Non-Resident Lung angiogenic precursor cells in bronchopulmonary dysplasia
支气管肺发育不良中的非驻留肺血管生成前体细胞
基本信息
- 批准号:8237059
- 负责人:
- 金额:$ 36.77万
- 依托单位:
- 依托单位国家:美国
- 项目类别:
- 财政年份:2008
- 资助国家:美国
- 起止时间:2008-04-01 至 2013-03-31
- 项目状态:已结题
- 来源:
- 关键词:AdolescenceAdultAdverse effectsAffectAlveolarAnimalsAsthmaBlood CirculationBlood VesselsBone MarrowBone Marrow CellsBronchopulmonary DysplasiaCD34 geneCardiovascular systemCell CountCell surfaceCellsChildChronic Obstructive Airway DiseaseChronic lung diseaseDataDevelopmentEndothelial CellsEngraftmentEnvironmental air flowEvolutionExerciseExposure toGasesGoalsGrowthGrowth and Development functionHealedHematopoieticHomingHyperoxiaIn VitroIncidenceInfantInjuryKidneyLeadLungMaintenanceModelingMusNeonatalNitric OxideOxygenPTPRC genePlayPopulationPremature BirthPremature InfantPulmonary CirculationPulmonary HypertensionPulmonary artery structureRattusRecoveryRodentRoleSecondary toSignal TransductionSiteSourceStem cellsStructureTechniquesTherapeuticTherapeutic InterventionVascular Endothelial Growth Factor ReceptorVascular Endothelial Growth Factor Receptor-2Vascular Endothelial Growth FactorsWorkantiangiogenesis therapybasecell growthcritical periodcytokinedensityemerging adulthealinghigh riskhuman NOS3 proteinimprovedinfancyinjuredlung developmentlung injurylung preservationlung repairmortalitymouse modelneonatal exposureneonatal lung injuryneonatenovelnovel therapeutic interventionoxygen toxicityprecursor cellreceptorresponse to injuryvasculogenesis
项目摘要
DESCRIPTION (provided by applicant): Bronchopulmonary dysplasia (BPD) is a chronic lung disease of infancy that is the result of premature birth.
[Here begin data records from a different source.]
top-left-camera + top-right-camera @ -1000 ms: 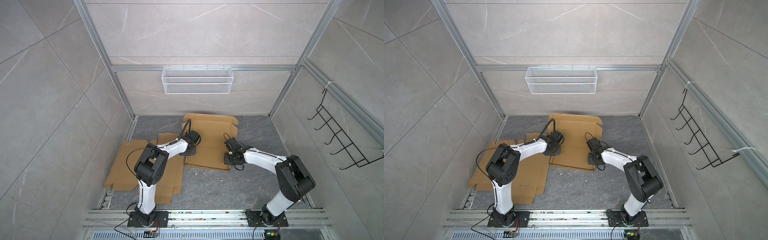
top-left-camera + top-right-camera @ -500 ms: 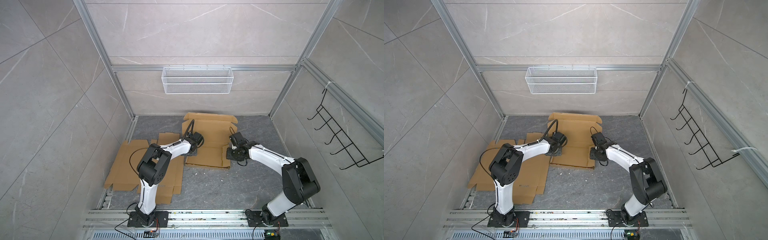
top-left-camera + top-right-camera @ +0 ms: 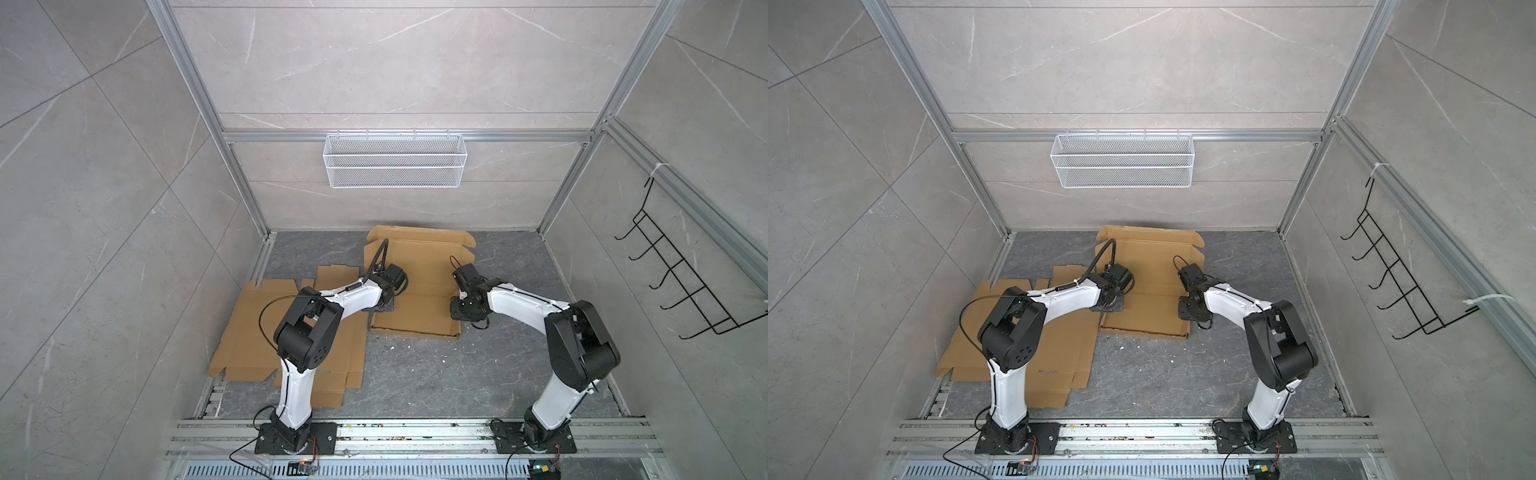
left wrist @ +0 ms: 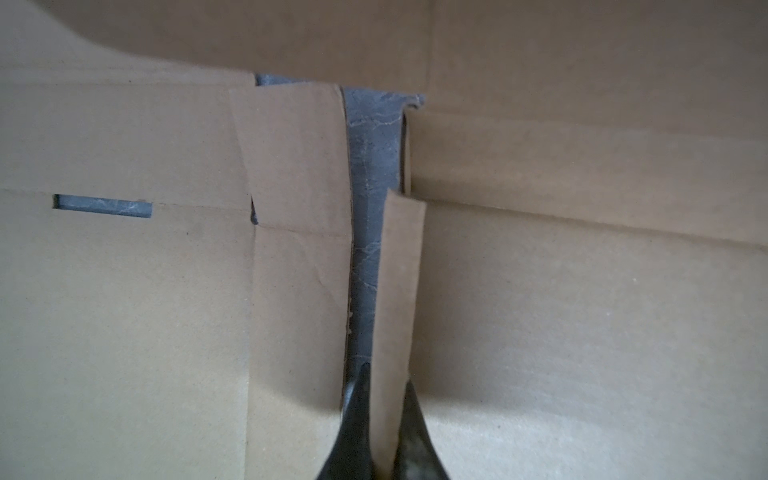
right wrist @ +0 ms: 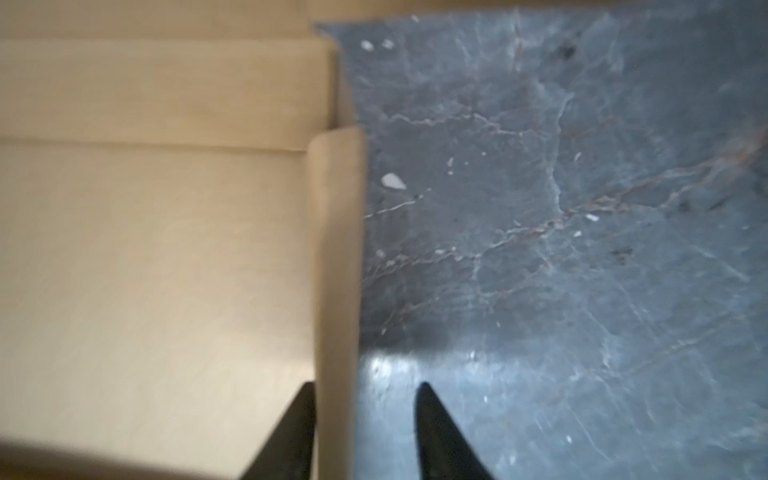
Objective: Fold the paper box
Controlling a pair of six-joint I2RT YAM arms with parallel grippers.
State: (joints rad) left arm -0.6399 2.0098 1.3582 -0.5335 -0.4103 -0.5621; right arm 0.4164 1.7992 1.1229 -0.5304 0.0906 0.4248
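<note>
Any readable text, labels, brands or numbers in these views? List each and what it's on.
Nothing legible in any view.
Flat brown cardboard sheet lying left of the box: small dark printed mark, too small to read.
Partly folded brown cardboard box: plain, no print showing, wrist views included.

Both top views: set high, angled down toward the back wall (image 3: 395, 83), sharing the whole floor (image 3: 415, 374) and the paper box (image 3: 419, 286). Left wrist view: very close above the box's side flap (image 4: 399, 291). Right wrist view: close above the opposite edge, blurred.
</note>
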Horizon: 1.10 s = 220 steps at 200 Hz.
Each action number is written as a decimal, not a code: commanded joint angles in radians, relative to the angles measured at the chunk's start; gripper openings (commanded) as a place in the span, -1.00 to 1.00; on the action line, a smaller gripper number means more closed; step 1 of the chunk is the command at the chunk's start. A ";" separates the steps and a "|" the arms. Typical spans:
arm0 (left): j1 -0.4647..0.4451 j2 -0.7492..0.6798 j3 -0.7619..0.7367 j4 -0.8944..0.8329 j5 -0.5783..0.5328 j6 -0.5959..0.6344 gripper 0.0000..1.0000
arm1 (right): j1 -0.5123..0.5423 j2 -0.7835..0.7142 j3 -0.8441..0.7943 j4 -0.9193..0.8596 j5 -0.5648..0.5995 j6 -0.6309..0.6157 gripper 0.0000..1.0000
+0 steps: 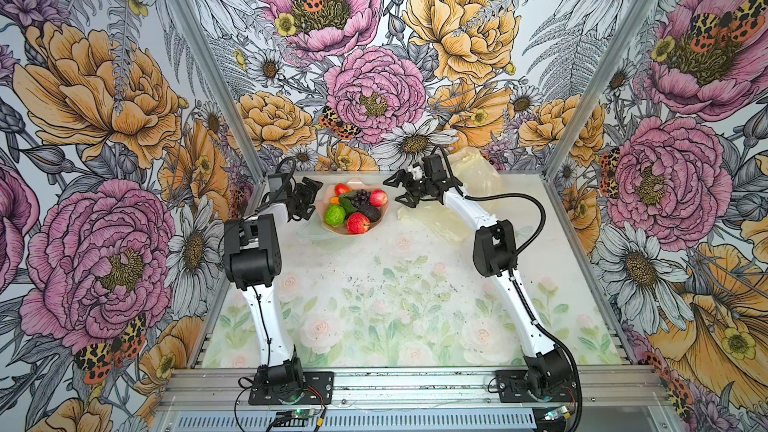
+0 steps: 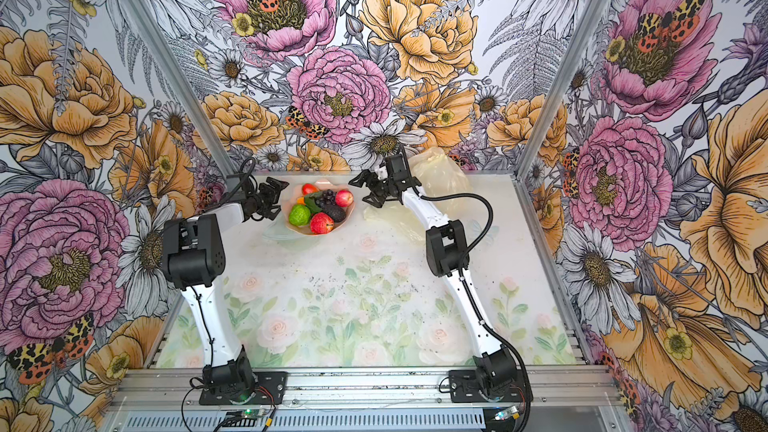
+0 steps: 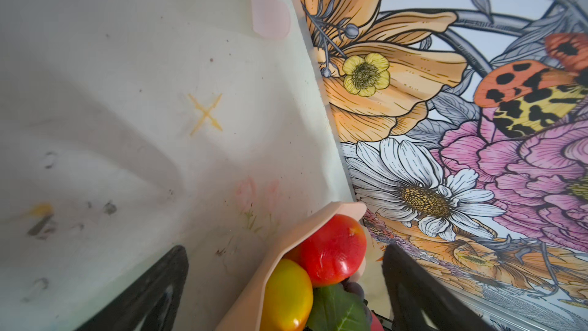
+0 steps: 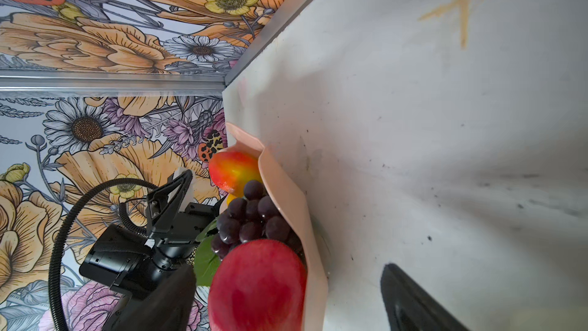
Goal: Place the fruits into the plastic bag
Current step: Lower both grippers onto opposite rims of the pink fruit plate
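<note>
At the far edge of the worktop (image 1: 374, 284), the fruits (image 1: 355, 207) are sitting heaped in a pink bowl (image 1: 322, 214). The left end effector (image 1: 313, 200) and right end effector (image 1: 394, 192) are flanking it, spread and empty, probably lining up a pick. The plastic bag (image 1: 478, 172) is lying crumpled beside the bowl, which should keep transfers short.

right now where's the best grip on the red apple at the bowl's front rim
Probably across the red apple's round middle, from straight above: it sits on top at the pink bowl's near rim, but the lime-green fruit and avocado crowd its sides.
</note>
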 commanded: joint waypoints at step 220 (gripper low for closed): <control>-0.082 0.015 0.013 0.081 0.117 -0.019 0.79 | 0.049 -0.069 -0.136 0.115 -0.048 -0.004 0.85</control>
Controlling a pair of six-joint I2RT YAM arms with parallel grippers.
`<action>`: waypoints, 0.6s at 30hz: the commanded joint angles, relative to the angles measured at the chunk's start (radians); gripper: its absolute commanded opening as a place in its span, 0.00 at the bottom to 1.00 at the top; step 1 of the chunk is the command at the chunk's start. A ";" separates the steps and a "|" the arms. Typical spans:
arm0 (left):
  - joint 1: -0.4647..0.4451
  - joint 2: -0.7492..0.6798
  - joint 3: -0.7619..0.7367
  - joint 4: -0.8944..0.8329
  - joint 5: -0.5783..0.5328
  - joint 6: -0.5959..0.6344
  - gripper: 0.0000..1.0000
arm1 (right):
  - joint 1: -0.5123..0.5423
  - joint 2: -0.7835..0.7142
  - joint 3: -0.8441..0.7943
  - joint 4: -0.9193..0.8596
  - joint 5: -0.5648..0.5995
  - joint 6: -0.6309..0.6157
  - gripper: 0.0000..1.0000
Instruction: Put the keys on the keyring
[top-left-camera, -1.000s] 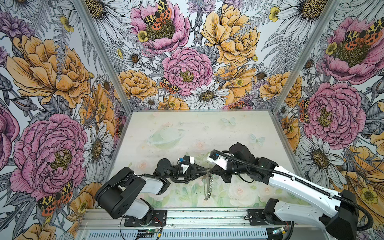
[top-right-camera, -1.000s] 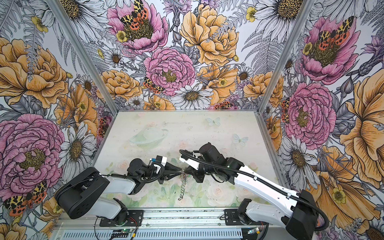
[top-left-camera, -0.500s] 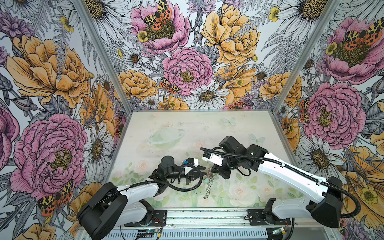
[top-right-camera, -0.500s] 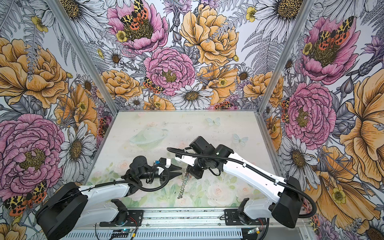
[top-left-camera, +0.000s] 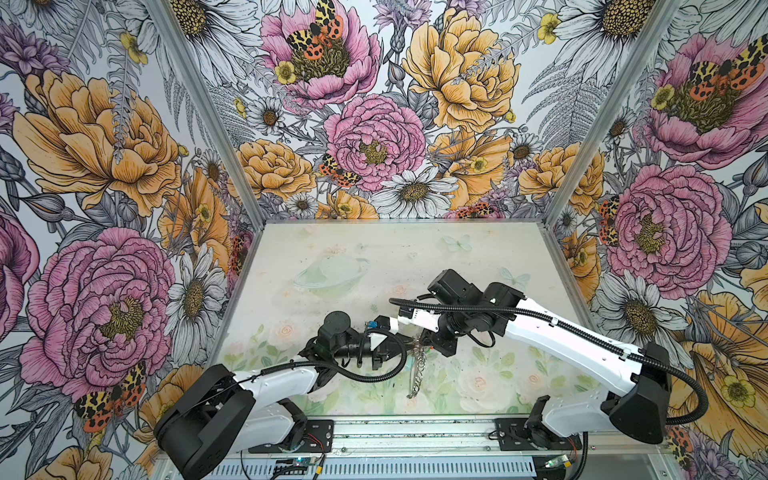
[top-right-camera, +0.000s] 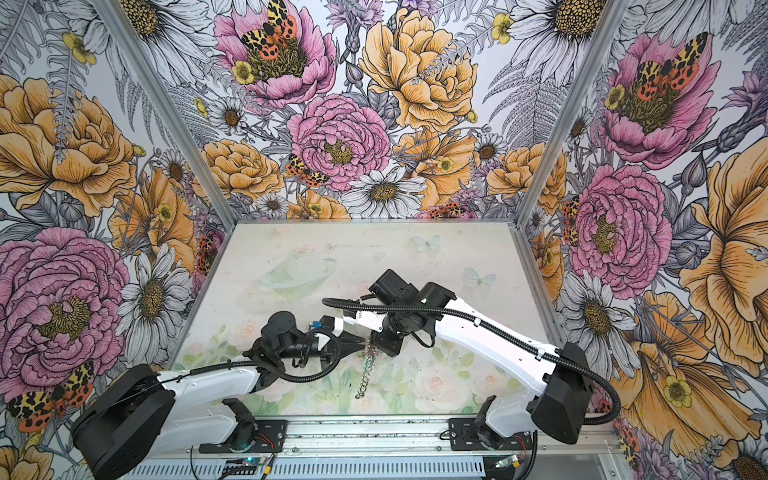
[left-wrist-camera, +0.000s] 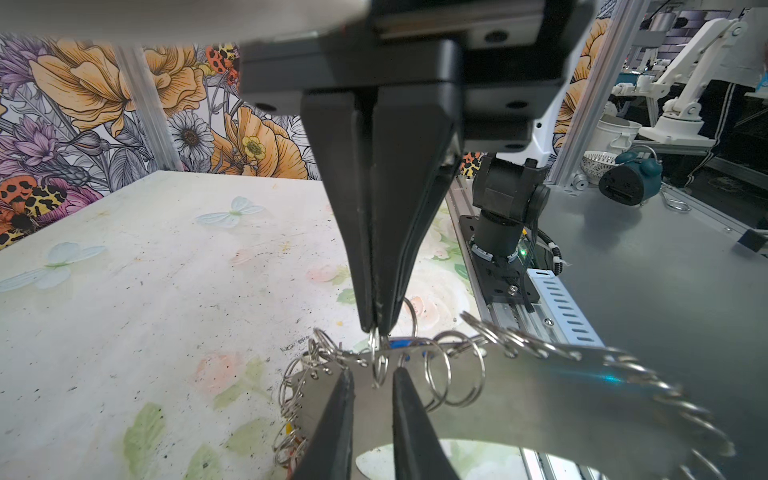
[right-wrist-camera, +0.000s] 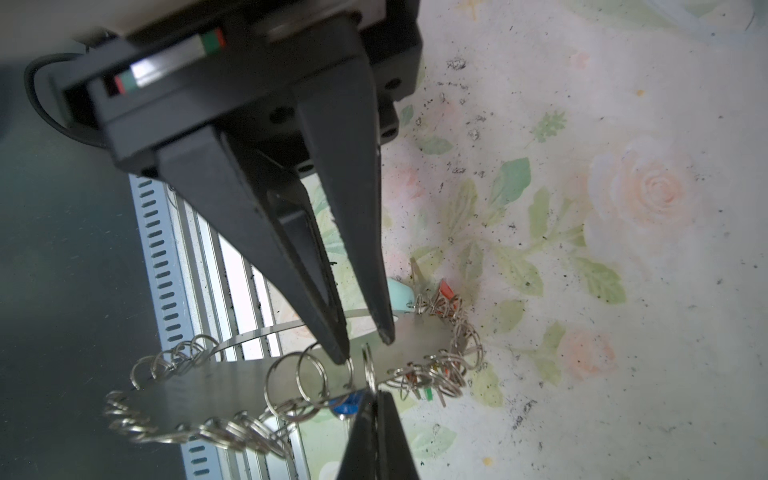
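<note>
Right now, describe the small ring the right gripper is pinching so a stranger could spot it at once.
Find the big flat grey metal hoop hanging at the table's front; small silver rings line its rim. The one meant is the only ring clamped in the right gripper's shut tips, flanked by the open fingers of the left gripper.

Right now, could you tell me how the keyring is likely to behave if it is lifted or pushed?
The keyring seems to hang edge-on from one wire loop pinched by the right gripper, so it will probably swing and twist. Its flat metal band looks stiff, not floppy. Its loose loops and the keys may jangle and snag.
</note>
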 joint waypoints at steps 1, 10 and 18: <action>-0.011 0.018 0.029 -0.005 0.024 -0.005 0.14 | 0.007 0.005 0.048 0.037 -0.027 -0.018 0.00; -0.011 0.032 0.038 -0.004 0.029 -0.016 0.09 | 0.008 0.008 0.045 0.067 -0.055 -0.006 0.00; -0.012 0.035 0.037 -0.003 0.016 -0.016 0.09 | 0.006 0.008 0.038 0.089 -0.074 0.004 0.00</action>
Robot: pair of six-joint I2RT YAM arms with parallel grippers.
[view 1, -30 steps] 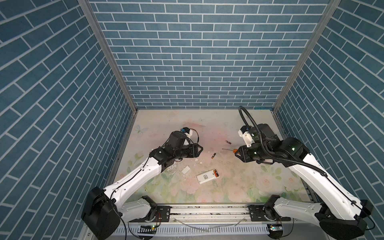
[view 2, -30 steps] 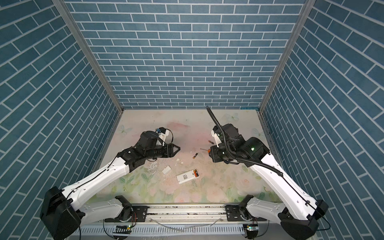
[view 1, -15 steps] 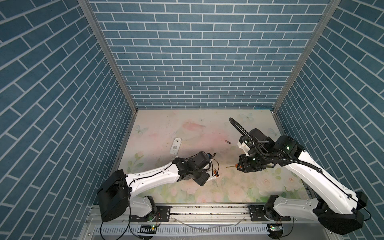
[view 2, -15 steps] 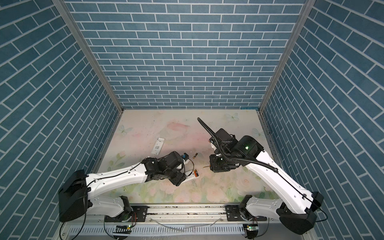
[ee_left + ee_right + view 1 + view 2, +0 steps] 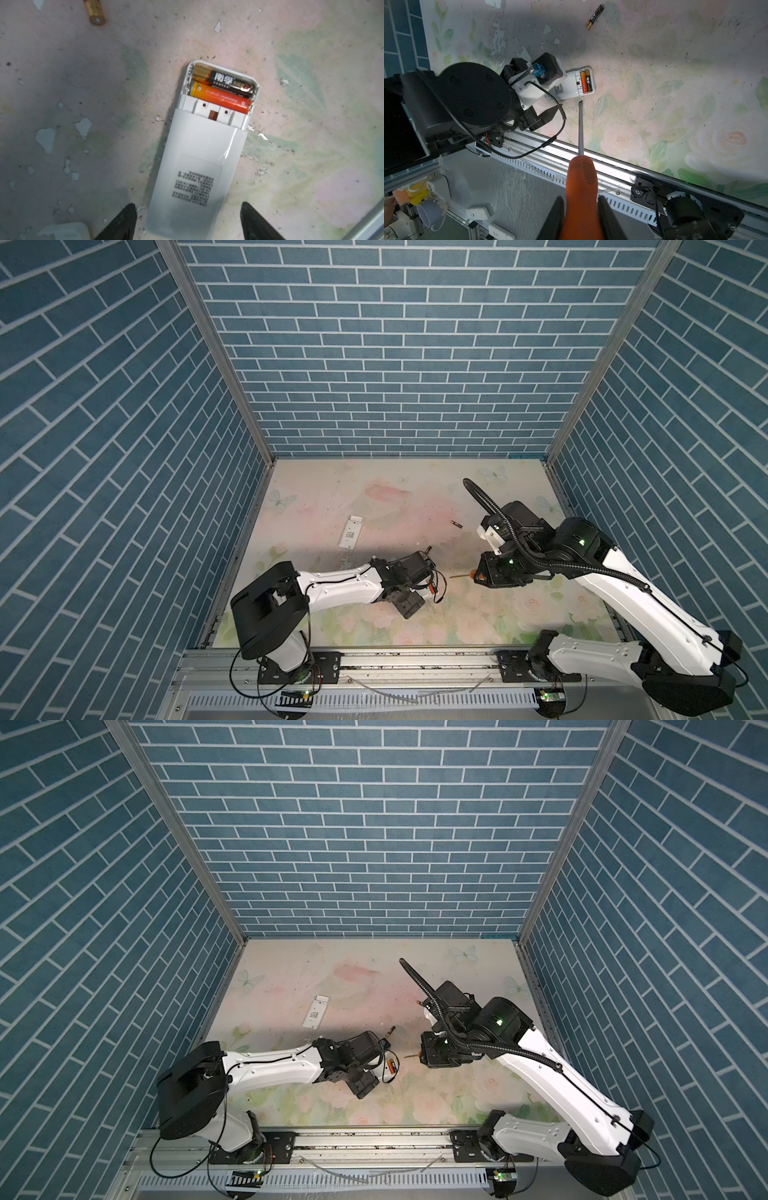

Infants with BPD have abnormal lung structure that is characterized by reduced pulmonary vascular density and a dysmorphic vascular structure. This results in impaired gas exchange, exercise intolerance, pulmonary hypertension, an increased incidence of asthma and early mortality. The mechanisms that impair lung development are poorly understood and there are few therapeutic interventions in the treatment of BPD. Recently, circulating angiogenic or endothelial progenitor cells (EPC) have been identified and characterized. These EPCs are believed to play a role in the recovery of blood vessels after injury. The role of EPCs during normal lung vascular and alveolar growth is unknown. In addition, the role these cells play in the neonate during the recovery from lung injury is unknown. Our goal is to characterize the role of EPCs in lung growth and development and determine if these cells are able to play a role in lung vascular and alveolar growth during and in recovery after lung injury. We propose the following hypothesis that a reduction in the mobilization, engraftment and survival of non- resident lung endothelial precursor cells (EPCs), is a mechanism contributing to impaired lung vascular and alveolar growth during and after exposure to neonatal hyperoxia. In order to study this hypothesis we are proposing the following specific aims in a mouse model: 1) To determine the therapeutic role of exogenous EPCs in the maintenance of lung vascular and alveolar growth during exposure to, and in the recovery from, neonatal moderate hyperoxia. 2) To determine if non-resident lung bone marrow derived cells participate in the preservation of lung structure during moderate hyperoxia exposure of adult mice. 3) To study, in vitro, the mechanisms by which VEGF, Epo, NO and hyperoxia affect EPC growth and function. PROJECT NARRATIVE: We expect that the results of this study will provide a better understanding of the roles and mechanisms by which extrinsic (circulating) cells and intrinsic (resident lung) cells play in lung vascular and alveolar growth, especially during and in the recovery from neonatal lung injury. A better understanding of these mechanisms of neonatal lung injury and repair may lead to novel therapies in the treatment of BPD.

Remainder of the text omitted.